D O C U I D A R
Cuidar é consolar. É olhar do avesso, partir do outro. E ver a cor do sangue a formar-se e, com espanto e alegria, perceber que sendo igual é diferente. Cuidar é um verbo antigo e lindo que significa nada menos que amar. A propósito do amor e da amizade escreveu D. Francisco de Portugal, no século XVII, estas palavras tão belas como necessárias: «O amigo pretende para o que sempre ama e o amante para o que pode deixar de amar. Um cuida de si, o outro descuida-se de si». Cuidar é descuidarmo-nos de nós, entregarmo-nos a quem amamos sem querer troca ou agradecimento. É o máximo exercício de liberdade afectivo porque não quer reciprocidade – como o amor dos pais aos filhos ou dos filhos aos pais. Cuidar é fazer do amor uma flor comum e rara ao mesmo tempo.
Cuidar é ter tempo. Mais: é usar o tempo, entidade inventada por nós, em favor do outro. Arrumar as imperfeições da vida, alisar as arestas dos dias. Muitas vezes cuidar ajuda a redimirmo-nos de nós próprios.
Cuidar é tudo isto e o tanto que nos oferece a caligrafia pictórica de Patrícia de Herédia, uma letra pintada que diz muito e diferente a cada um. É uma mensagem bem-vinda num mundo que parece viver para as barricadas e menos para os abrigos.

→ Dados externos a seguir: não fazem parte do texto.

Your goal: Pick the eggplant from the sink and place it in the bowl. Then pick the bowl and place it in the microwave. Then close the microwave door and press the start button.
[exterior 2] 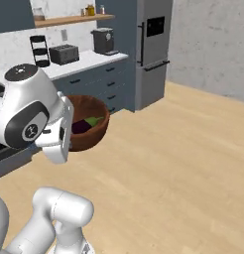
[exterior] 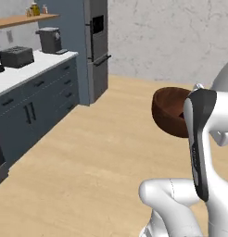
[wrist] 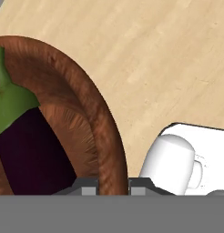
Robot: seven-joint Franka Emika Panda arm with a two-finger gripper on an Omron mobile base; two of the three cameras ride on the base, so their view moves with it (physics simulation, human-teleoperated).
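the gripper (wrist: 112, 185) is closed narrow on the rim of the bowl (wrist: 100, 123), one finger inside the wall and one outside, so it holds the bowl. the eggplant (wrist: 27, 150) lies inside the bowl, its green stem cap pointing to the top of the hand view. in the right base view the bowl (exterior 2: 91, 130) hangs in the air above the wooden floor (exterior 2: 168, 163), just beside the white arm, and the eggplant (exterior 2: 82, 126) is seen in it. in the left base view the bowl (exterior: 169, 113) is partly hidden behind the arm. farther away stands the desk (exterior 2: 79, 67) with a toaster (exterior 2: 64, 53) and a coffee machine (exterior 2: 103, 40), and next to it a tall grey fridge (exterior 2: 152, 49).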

No cuidar encontramos santuário. Cuidem-se, cuidemo-nos.
Nuno Miguel Guedes, Dezembro de 2019
Patrícia Herédia nasceu em Lisboa, em 1973. Frequentou diversos cursos de pintura, estudou História de Arte e Desenho na Escola de Arte ArCo em Lisboa. Na Flórida formou-se em arte. Realiza exposições individuais e participa em coletivas, estando a sua obra representada em coleções públicas e privadas em Portugal e em países como França, Inglaterra, Austrália, EUA e Polónia. Em Cascais apresenta um conjunto de obras de técnica mista sobre tela e papel.